Aim of the task: Only the stretch of the listing below that runs from the line with "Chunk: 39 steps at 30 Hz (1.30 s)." through the line with "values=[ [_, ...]" is to be printed, exactly and with both ends.

====== Data below ======

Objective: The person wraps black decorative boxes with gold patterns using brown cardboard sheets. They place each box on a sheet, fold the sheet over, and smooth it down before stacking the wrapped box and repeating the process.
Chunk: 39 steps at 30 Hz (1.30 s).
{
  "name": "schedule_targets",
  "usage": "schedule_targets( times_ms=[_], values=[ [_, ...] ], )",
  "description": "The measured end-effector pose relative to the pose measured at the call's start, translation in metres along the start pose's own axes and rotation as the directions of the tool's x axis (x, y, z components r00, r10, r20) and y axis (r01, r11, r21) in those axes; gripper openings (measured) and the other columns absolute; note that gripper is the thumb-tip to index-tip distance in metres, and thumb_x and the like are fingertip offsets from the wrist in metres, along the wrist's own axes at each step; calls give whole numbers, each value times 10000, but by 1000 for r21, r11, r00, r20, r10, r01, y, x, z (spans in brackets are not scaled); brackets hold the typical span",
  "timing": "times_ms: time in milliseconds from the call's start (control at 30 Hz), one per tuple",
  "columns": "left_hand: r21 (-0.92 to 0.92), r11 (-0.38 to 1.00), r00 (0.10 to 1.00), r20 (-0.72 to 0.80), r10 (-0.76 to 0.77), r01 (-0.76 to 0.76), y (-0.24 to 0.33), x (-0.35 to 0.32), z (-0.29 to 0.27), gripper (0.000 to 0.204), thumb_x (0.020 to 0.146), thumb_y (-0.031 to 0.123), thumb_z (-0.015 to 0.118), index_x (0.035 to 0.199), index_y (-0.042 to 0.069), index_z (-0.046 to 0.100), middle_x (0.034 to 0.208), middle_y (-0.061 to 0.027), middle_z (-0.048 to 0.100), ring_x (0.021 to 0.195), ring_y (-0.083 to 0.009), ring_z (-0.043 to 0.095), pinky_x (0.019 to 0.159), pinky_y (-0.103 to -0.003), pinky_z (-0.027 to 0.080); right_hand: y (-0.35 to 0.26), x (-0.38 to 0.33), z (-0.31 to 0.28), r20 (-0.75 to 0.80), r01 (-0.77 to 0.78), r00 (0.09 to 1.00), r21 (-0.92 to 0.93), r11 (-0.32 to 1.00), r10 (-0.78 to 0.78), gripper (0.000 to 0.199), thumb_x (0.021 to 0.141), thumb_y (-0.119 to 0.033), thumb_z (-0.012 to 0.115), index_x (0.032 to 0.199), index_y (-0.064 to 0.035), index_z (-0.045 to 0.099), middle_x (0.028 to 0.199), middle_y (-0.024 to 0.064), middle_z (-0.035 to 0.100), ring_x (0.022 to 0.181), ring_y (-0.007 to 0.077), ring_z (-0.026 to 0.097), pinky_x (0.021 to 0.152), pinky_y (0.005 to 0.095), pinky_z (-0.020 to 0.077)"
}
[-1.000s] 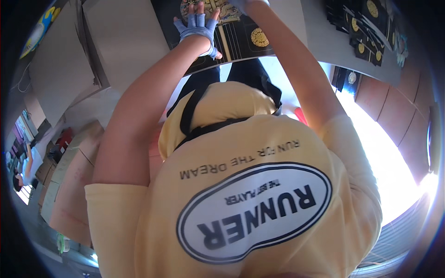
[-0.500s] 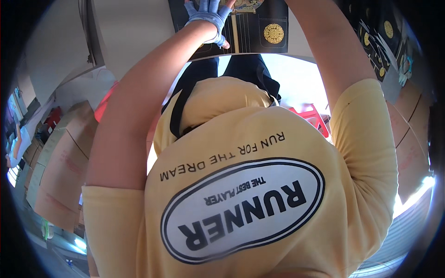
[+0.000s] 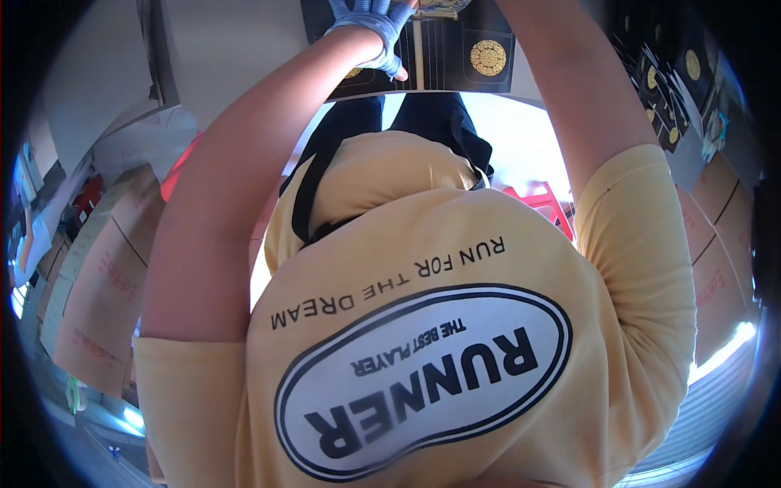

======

The completed task:
Chunk: 39 steps at 30 Hz (1.30 s).
{
  "name": "schedule_targets",
  "usage": "schedule_targets( times_ms=[_], values=[ [_, ...] ], )",

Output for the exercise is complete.